Tuesday, October 30, 2018

Happy Halloween from Clifford and Friends!

If you remember Clifford the Big Red Dog from childhood, then you remember the work of a Hoosier cartoonist and illustrator. His name was Norman Bridwell, and he was born on February 15, 1928, in Kokomo, Indiana. Bridwell graduated from high school in Kokomo and studied at the Herron School of Art in Indianapolis. Clifford the Big Red Dog sprang from his imagination in the early 1960s and found his way into the first of dozens of children's books in 1963. Clifford has also been on television and in all kinds of merchandise. There may one day be a Clifford movie, too.

In addition to creating the Clifford series, Bridwell wrote and drew a series of books, also for Scholastic, about the Witch Next Door. And he was the author of at least three books haunted by monsters. So, from Indiana Illustrators and Hoosier Cartoonists to readers everywhere,

Happy Halloween!









Text copyright 2018 Terence E. Hanley

Tuesday, October 23, 2018

Florence Sarah Winship (1900-1987)

Florence Sarah Winship was born on October 28, 1900, in Elkhart, Indiana, to William H. and Louie M. Winship. In 1910 and 1920, she was enumerated in the U.S. census with her family in Elkhart. By 1922, she was in Chicago, the city in which she would live and work for the next two or three decades. Chicago was also the city in which Florence received her art education. As so many Indiana artists have done, especially artists from the northern part of the state, she studied at the Chicago Academy of Fine Arts and the Art Institute of Chicago. In 1922, she traveled to Havana, Cuba. In 1925, she went on a longer trip to France. She returned to the United States on the luxury ocean liner S.S. Paris.

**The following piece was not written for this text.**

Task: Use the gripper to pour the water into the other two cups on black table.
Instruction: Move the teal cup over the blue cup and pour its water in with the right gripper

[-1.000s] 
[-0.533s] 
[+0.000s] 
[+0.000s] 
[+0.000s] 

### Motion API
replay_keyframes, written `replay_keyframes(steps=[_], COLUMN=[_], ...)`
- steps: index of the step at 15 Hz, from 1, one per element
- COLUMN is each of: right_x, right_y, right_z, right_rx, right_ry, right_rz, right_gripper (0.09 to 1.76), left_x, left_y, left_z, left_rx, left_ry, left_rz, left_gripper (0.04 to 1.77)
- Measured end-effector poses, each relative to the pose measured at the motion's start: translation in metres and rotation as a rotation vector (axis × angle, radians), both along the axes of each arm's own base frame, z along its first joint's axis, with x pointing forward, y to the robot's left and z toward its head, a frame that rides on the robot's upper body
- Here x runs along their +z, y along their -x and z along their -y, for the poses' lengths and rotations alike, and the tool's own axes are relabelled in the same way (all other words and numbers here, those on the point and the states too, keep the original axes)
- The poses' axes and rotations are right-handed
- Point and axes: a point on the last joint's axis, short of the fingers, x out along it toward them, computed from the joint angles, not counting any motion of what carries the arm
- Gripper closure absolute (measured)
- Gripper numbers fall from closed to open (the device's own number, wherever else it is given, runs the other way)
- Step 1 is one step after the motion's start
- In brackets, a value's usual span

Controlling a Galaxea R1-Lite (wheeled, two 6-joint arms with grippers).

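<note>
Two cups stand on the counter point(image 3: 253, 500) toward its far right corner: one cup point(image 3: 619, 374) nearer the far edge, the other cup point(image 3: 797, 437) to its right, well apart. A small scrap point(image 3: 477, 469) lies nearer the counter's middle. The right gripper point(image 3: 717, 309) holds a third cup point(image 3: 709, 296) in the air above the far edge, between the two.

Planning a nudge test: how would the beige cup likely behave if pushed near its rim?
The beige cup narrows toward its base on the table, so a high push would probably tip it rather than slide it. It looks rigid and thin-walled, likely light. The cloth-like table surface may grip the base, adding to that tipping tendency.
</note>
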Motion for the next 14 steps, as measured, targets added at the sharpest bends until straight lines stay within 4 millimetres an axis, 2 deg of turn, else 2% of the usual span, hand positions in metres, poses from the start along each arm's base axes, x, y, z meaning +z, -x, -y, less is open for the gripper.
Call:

Florence S. Winship moved into the new Palmolive Building in Chicago in 1929. There she kept an art studio while living in the Park Dearborn Apartments with her older sister Katherine L. Winship. I have found a Florence S. Winship in the 1940 U.S. census, in Chicago and working as the operator of a beauty shop. I can't say whether that Florence S. Winship was our artist, but in the 1940s, her career as an illustrator of children's books and coloring book covers began to take off. Her name appeared in a city directory of Elkhart in 1955. She was then listed as an artist. Even so, she kept open her connections to people and places in Chicago. She also did programs at libraries and in front of women's groups in and around that city. These were travelogs and films about animals and nature, some or all of which she shot herself. Of special note is a film called "Come Into My Garden," shot in Florence's own garden in Deerfield, Illinois, and featuring the monarch butterflies for which she grew milkweed and provided habitat over the years.

The books illustrated by Florence Sarah Winship are too many to list here. I'm not sure that anyone could easily come up with a complete or even near complete count. In any case, she worked for many years as a freelance artist for Western Printing and Lithographing Company of Racine, Wisconsin. Her rise in that field seems to have coincided with a decision by Western in the early 1940s to print a series of colorful, durable, and affordable children's books. These were the now classic and near ubiquitous Little Golden Books. Other series issued by Golden Press and Whitman followed, among them Cozy-Corner Books, Tell-a-Tale Books, Top Top Tales Books, Golden Cloth Books, and Golden Shape Books with their distinctive die-cut shapes. Florence specialized in stories about children, animals--especially cats, dogs, and horses--Christmas, ABCs, and counting. She also did covers for Whitman coloring books. Fortunately for us, she signed her works, and so we can find them pretty easily today, more than thirty years after her death.

Florence S. Winship had a long career as an artist on books for children. She died in March 1987 at age eighty-six.











I'll close with the book by which I discovered Florence Sarah Winship, Circus Color-By-Number, from 1966. That's her artwork on the cover. The interior illustrations were by Becky and Evans Krehbiel.

Text copyright 2018, 2024 Terence E. Hanley

Monday, October 1, 2018

Franklin Booth on the Cover of Life

The covers of the old Life magazine weren't always comical, humorous, or satirical. Sometimes, as in those shown below, done by Indiana illustrator Franklin Booth, they were serious, adventurous, and romantic. Born on a farm in Indiana, Booth (1874-1948) seems to have been an artist with his head in the clouds, and he often drew and painted clouds--great, mountainous, billowing clouds, like landscapes in the air. Whether he was drawing works of Nature, such as towering trees like columns in a cathedral, or of man, such as skyscrapers or great spires and domes, all also reached for the clouds, or as every artist attempts, to heaven.

Life, an adventure issue, from October 20, 1921, with a cover by the unmatchable Franklin Booth.

Life, subtitled "Air Castles," from January 12, 1922, again with a cover by Booth, and including an element not always seen in his work: a human form.